2. We’re focused on delivering high-quality growth

One thing Armstrong made clear is that Williams isn’t growing to build an energy infrastructure empire. Instead, the company has put together a “strategy of focusing on connecting low-cost natural gas supplies to the fastest-growing demand centers,” which has “allowed the organization to leverage our solid foundation of advantaged positions.” According to the CEO, “We are most excited about what our intense focus on strategy will produce for us in the long term. This focus has allowed us to continue to identify, develop, and contract for new opportunities at higher than industry average returns, and this is going to drive improvement in ROCE (return on capital employed) and shareholder value for many years to come.”

In other words, by focusing on what it does best, William’s growth strategy is earning it higher returns on new projects, which is on pace to create significant value for investors going forward.

3. Stay tuned; we have a lot more projects coming down the pipeline

Williams Partners is putting the final touches on its current expansion phase, which should drive healthy earnings growth through 2019. In fact, it believes these high-return projects will provide it with the cash flow to increase its distribution to investors at a 5% to 7% annual rate through at least the next year, fueling 10% to 15% dividend growth at Williams.

Armstrong hinted on the call that the company has plenty of growth still up ahead. However, he wanted to wait until the upcoming Analyst Day in mid-May to unveil those projects. The CEO did say that the company has an “extensive list of attractive projects spanning our operating areas that are currently in execution or under development.” Because of that, Williams will have “great transparency toward predictable growth not just in the short term, but very much in the long term” and is “really excited to see the way our pipeline for growth is continuing to fill in.”

4. We’re leaving all our options on the table

Another thing Williams Companies’ CEO isn’t yet ready to reveal is what the company plans to do with its majority-owned MLP. Several analysts on the call asked if the company planned to join a growing number of its peers by rolling up the MLP back into Williams. That’s something Williams attempted to do a few years ago, but it abandoned the pursuit after agreeing to an ill-fated merger with Energy Transfer Equity.

While acquiring the rest of the units of Williams Partners it doesn’t already own is still an option going forward, Armstrong stated on the call that “there certainly are many other structures to look at.” He emphasized that the company isn’t in any hurry to decide what it might do, saying, “We’re not going to pin ourselves down as to when exactly we’re going to answer this question at this point.” While this uncertainty could weigh on the company’s valuation in the near term, Williams wants to make sure it has evaluated every option so that it can choose the best one, even if that means keeping the status quo.

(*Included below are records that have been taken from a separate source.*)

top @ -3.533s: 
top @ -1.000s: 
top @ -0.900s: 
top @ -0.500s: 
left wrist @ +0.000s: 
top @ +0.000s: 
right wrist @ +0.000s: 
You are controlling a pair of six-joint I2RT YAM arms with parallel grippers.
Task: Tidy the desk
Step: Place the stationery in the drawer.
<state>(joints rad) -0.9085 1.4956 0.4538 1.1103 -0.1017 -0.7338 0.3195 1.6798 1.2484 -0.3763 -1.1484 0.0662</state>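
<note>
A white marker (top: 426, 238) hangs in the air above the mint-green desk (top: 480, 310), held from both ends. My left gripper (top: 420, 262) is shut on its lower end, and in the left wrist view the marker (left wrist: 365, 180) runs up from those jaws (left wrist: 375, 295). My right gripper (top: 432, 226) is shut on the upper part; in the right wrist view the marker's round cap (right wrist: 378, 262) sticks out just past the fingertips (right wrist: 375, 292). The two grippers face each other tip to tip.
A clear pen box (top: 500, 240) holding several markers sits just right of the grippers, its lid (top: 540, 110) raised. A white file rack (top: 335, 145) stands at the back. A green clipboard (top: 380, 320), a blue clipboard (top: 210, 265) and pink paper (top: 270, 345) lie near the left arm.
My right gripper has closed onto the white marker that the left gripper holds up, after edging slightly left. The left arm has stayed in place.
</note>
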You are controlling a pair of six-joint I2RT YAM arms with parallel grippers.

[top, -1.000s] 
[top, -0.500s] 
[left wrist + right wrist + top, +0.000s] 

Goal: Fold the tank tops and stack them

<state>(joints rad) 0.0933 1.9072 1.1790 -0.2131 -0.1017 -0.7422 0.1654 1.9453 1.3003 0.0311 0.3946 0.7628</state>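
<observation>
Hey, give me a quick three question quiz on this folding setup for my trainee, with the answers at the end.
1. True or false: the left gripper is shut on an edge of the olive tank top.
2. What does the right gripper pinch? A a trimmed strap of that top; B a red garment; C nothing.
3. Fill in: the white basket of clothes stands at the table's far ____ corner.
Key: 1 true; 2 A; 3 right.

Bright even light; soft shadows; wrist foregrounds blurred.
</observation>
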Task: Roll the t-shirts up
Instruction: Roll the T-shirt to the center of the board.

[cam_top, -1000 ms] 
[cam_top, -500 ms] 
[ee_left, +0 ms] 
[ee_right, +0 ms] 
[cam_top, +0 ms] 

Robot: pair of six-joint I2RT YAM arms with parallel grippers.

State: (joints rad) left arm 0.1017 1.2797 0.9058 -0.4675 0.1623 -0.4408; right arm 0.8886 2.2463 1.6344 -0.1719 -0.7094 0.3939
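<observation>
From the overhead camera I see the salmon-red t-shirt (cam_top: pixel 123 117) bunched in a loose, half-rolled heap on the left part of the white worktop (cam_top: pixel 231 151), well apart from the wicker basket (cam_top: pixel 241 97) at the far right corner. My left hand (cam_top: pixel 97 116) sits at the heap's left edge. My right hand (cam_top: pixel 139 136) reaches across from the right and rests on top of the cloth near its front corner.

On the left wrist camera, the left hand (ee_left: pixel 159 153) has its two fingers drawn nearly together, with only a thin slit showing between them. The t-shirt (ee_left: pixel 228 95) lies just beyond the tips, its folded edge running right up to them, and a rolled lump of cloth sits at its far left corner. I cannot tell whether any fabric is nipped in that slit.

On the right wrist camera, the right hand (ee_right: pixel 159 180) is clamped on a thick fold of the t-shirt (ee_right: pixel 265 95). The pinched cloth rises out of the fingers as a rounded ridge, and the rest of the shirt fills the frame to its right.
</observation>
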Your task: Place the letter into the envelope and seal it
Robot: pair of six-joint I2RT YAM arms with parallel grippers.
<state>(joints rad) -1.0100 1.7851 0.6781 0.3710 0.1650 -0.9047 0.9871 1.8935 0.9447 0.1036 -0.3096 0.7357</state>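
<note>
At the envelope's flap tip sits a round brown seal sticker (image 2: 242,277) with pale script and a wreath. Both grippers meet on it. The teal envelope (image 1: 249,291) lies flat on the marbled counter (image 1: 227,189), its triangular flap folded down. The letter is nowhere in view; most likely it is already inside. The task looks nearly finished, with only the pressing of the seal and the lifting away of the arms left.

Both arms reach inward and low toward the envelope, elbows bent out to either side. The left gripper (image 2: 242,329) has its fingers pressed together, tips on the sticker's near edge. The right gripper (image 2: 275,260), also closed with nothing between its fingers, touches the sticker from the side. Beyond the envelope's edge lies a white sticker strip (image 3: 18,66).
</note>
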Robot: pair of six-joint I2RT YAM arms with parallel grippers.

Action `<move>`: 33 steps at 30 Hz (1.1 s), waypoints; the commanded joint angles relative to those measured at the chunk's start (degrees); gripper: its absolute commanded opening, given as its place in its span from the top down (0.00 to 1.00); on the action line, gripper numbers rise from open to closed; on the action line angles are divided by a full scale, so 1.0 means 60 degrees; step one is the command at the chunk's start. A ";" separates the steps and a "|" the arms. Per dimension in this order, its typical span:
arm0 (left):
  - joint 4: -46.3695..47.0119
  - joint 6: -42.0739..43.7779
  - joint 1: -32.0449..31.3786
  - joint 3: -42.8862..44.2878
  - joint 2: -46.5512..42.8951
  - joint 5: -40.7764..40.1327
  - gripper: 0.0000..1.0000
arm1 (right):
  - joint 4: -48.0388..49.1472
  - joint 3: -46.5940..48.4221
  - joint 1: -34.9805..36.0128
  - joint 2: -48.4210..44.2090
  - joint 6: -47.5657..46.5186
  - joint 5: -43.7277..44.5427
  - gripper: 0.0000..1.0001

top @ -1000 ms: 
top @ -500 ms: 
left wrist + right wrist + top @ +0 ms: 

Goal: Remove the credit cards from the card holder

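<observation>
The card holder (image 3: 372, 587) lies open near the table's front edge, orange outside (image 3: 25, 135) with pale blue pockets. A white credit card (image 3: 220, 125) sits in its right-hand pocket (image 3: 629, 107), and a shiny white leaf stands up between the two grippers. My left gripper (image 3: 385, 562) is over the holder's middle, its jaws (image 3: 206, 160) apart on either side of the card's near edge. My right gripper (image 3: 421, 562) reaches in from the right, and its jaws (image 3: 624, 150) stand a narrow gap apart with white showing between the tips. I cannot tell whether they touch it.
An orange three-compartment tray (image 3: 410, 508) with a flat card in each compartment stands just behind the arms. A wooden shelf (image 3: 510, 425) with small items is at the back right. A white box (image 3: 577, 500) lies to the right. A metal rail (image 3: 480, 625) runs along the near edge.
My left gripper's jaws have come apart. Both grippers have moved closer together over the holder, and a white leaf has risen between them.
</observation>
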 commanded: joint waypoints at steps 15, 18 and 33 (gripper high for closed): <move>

An income stock for the long term

The overarching theme of Armstrong’s comments on the call is that Williams Companies has significant growth ahead of it. While he was a bit light on some details, he did hint that the company has a boatload of new projects in development and could eventually make a structural change with Williams Partners. As the company provides those details, they should further cement the fact that Williams Companies can increase its 5%-yielding dividend at a healthy pace for years to come, which is what makes it a solid stock for income seekers to hold.